Work with business analysts and internal stakeholders to identify business problems and opportunities, propose analytics solutions, as well as data and technology requirements, and formalise them into a project.
Analytics solutions include, but are not limited to report automation, descriptive analytics, and advanced analytics.
Work with data engineers to plan, identify, and integrate data from multiple source systems to enterprise data platforms for analytics purposes.
Perform data exploration, preprocess, and analyse the data (both structured and unstructured); develop and deploy machine learning/deep learning models.
Create dashboards to communicate and present key findings to stakeholders and manage UAT.
Work with the team to run and prioritise projects according to objectives and business impact.
Requirement
Bachelor's degree or equivalent experience in the quantitative field (e.g. Statistics, Mathematics, Computer Science, Engineering, etc).

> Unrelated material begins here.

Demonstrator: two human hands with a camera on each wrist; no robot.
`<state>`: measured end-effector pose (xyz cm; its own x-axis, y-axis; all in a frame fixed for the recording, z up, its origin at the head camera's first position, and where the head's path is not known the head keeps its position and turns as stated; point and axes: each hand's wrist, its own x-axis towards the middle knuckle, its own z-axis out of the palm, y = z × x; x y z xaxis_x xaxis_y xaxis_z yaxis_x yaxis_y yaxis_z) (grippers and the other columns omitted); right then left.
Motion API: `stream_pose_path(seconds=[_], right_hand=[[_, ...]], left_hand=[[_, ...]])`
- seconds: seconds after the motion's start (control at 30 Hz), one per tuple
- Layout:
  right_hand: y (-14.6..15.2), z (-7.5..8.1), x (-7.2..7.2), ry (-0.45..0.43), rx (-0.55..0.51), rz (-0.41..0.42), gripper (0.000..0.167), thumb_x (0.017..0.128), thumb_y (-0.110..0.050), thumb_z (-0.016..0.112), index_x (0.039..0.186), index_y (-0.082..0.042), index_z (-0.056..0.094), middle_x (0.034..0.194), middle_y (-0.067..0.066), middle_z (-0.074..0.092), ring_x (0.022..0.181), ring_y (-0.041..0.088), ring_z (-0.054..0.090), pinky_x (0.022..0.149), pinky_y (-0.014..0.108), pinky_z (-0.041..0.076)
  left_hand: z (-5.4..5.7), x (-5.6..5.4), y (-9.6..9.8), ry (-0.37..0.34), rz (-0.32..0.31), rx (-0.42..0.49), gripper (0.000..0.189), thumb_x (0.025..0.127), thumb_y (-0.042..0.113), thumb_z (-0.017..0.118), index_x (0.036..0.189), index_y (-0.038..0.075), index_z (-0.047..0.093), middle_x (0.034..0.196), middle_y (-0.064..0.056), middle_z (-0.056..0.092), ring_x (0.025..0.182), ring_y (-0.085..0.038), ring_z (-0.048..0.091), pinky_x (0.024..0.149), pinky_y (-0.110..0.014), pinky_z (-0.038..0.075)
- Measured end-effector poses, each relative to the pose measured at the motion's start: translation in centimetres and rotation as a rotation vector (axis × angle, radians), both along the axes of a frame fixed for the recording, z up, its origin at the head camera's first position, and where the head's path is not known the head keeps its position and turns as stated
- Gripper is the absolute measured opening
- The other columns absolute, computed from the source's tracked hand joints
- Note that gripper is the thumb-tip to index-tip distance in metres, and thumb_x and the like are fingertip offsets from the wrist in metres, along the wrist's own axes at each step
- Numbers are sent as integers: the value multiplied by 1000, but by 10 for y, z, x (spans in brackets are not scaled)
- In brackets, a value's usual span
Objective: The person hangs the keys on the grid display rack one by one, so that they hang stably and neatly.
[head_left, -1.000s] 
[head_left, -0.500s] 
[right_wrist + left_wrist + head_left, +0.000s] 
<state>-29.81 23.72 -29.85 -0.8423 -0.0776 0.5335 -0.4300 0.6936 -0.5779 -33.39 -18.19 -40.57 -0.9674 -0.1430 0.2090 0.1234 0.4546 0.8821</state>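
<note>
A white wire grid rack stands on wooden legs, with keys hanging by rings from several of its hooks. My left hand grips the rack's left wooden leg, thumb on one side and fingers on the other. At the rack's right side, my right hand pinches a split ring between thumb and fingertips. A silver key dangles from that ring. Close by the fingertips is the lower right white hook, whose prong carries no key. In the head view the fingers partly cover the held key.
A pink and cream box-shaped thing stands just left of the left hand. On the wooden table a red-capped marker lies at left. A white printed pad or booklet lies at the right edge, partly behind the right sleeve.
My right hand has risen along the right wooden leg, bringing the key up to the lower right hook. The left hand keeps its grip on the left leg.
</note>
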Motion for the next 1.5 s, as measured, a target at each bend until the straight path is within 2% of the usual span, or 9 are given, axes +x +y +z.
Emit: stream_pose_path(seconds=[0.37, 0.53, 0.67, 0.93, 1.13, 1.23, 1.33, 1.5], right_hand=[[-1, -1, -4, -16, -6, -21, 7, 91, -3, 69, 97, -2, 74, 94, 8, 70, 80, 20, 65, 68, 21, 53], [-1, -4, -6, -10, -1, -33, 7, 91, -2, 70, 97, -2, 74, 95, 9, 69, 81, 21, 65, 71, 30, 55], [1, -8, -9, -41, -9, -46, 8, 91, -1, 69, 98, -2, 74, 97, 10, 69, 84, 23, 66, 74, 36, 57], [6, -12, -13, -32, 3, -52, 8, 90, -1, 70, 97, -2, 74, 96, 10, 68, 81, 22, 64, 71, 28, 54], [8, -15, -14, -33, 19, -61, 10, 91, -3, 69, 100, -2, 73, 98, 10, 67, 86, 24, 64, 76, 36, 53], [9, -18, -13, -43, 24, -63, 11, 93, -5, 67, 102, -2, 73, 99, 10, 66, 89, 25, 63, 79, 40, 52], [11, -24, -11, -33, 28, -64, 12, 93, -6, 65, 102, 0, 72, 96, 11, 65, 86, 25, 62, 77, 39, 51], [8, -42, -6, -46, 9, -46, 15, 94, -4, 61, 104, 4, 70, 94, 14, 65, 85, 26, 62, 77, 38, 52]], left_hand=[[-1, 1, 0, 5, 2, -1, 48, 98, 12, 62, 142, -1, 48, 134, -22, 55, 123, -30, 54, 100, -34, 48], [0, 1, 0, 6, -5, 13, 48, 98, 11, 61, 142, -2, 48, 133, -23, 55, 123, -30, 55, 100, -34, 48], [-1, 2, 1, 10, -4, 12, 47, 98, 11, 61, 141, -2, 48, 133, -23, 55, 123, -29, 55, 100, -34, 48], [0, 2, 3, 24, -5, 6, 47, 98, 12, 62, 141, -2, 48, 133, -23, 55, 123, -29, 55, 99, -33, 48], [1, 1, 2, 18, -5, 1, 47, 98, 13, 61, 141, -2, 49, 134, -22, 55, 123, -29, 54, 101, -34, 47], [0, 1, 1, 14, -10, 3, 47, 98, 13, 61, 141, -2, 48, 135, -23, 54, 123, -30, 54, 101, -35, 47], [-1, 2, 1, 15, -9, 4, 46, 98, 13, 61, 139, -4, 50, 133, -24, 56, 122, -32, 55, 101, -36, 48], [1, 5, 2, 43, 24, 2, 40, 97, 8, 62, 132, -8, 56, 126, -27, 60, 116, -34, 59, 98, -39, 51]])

At least 1 year of relevant work experience.
Good understanding of machine learning (eg. Logistic Regressions, SVM, Decision Tree, Random Forest, lightGBM, XGBoost) and deep learning algorithms (eg.CNN, RNN).
Deep understanding of deep learning algorithms, and experience with open-source libraries such as TensorFlow, Keras, Pytorch, Scikit-Learn etc.
Fluency in a programming language (e.g. Python, R, SQL, etc).
Familiarity with Big Data frameworks and visualisation tools (e.g. Power BI, Hadoop, Spark, Tableau, etc).
Good collaboration and communication skills to work effectively across teams and partner with business stakeholders.